O morcego escapou. Mas caiu na toca de uma doninha que odiava pássaros.

Ela advertiu:

— Cuidado comigo, seu pássaro metido!

— Pássaro eu? Não tenho penas. Sou um rato.

De novo, salvou a pele.

Ser flexível é pra lá de bom. A gente se adapta com facilidade e experimenta coisas novas. Há palavras que sabem disso. Cerca serve de exemplo. Com a mesma cara deslavada, pode ser verbo, substantivo ou advérbio. E, com uma letra a mais, vira preposição. Para saber qual é a dela, só há uma saída: prestar atenção à frase em que a camaleoa aparece.

O verbo não dá trabalho. Cerca é a terceira pessoa do singular do presente do indicativo de cercar (eu cerco, tu cercas, ele cerca): Paulo cerca o sítio com arame farpado.

O rolo se arma com as outras acepções. A causa da confusão é a crase. Quando usá-la? Como substantivo, cerca recebe tratamento igual ao dos irmãozinhos dele. Aceita o artigo (a cerca). Por isso pode vir antecedido de crase: Dirigiu-se à cerca do vizinho. Foi à cerca da casa do irmão para medir o terreno.

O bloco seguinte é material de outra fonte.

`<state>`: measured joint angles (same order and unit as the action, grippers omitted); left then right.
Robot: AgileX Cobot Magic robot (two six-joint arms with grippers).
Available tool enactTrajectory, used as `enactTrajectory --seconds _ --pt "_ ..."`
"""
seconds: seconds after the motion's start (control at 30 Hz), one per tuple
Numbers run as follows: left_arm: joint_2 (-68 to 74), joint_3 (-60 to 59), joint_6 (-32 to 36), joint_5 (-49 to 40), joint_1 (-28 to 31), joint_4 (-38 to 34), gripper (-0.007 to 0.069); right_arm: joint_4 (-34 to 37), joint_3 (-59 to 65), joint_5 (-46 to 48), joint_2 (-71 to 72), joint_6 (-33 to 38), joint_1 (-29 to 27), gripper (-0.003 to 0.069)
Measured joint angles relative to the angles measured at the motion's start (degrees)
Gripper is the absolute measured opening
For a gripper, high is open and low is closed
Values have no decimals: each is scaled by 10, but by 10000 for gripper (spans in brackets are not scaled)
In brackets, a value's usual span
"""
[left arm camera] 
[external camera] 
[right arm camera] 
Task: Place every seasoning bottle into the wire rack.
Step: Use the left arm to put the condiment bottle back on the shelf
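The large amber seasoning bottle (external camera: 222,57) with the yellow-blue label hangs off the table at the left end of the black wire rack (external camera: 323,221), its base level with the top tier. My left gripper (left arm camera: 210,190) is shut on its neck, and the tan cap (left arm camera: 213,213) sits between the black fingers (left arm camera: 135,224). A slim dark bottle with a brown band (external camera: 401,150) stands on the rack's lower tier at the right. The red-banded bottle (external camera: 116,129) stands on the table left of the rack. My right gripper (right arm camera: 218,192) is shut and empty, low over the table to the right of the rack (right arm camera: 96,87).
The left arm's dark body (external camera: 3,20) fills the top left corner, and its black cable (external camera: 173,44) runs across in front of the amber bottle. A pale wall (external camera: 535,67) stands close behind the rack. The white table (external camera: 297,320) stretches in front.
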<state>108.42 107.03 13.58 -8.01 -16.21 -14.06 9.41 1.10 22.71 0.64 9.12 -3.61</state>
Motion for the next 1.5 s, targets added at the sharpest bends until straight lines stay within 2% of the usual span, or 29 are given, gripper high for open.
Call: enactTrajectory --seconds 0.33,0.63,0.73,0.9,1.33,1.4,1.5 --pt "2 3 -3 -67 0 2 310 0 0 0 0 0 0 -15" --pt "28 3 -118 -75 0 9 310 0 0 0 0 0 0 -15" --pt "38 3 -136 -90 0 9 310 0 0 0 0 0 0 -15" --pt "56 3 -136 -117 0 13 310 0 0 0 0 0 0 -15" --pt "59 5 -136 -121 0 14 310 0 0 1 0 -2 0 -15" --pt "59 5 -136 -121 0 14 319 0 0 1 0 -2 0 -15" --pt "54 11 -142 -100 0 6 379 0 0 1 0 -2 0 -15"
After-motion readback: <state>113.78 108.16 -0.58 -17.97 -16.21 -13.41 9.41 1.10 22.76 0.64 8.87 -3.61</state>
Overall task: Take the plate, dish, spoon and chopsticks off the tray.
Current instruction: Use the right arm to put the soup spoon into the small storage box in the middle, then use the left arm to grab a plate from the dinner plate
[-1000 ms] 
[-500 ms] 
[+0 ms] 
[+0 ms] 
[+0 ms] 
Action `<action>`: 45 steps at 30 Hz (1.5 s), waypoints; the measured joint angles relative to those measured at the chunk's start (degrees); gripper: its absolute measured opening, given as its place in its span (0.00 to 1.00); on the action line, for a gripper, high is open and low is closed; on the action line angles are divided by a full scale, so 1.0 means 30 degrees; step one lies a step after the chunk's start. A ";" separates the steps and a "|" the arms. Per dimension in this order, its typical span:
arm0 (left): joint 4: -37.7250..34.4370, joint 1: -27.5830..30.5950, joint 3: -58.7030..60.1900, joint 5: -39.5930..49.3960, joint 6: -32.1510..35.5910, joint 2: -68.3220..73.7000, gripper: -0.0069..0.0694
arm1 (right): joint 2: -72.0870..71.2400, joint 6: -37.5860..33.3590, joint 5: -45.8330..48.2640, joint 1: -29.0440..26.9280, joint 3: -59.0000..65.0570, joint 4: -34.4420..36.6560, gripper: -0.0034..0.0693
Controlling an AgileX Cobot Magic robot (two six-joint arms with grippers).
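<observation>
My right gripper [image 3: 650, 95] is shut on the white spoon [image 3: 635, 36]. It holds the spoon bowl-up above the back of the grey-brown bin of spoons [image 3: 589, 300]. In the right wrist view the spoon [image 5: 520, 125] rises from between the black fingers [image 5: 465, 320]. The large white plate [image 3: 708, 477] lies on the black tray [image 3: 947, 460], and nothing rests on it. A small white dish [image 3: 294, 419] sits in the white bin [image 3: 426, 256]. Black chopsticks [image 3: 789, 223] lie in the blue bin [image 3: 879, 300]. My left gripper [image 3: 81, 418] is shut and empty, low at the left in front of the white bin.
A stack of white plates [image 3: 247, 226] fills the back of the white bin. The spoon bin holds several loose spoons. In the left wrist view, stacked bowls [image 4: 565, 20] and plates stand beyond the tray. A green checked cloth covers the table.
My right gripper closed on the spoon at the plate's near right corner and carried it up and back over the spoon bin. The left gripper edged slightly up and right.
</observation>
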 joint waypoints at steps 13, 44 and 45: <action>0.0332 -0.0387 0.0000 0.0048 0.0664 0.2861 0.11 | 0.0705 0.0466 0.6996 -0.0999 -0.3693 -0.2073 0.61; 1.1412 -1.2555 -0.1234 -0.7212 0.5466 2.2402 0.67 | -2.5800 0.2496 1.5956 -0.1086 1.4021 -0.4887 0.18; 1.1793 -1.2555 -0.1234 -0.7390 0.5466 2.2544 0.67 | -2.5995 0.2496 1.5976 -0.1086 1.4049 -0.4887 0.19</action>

Na dúvida, aplique o velho truque. Substitua a palavra feminina (no caso, cerca) por uma masculina (não precisa ser sinônima). Se na troca aparecer ao, não duvide. Ponha crase no a. Veja a aplicação da mágica nas frases anteriores: Dirigiu-se ao terreno do vizinho. Foi ao jardim do irmão para medir o terreno.

Quando advérbio, cerca significa aproximadamente. Aí, nada de crase. Por quê? Advérbio não se usa com artigo: Daqui a cerca de (aproximadamente) duas horas ele vai chegar. Maria saiu há cerca de (aproximadamente) 10 minutos.

Ops! E o acerca? É moleza que só. Quer dizer sobre, a respeito: Essa superdica cerca as dificuldades acerca de questão que dá nó nos miolos há cerca de mil anos. Com a cerca, a alternativa é uma só – acertar ou acertar.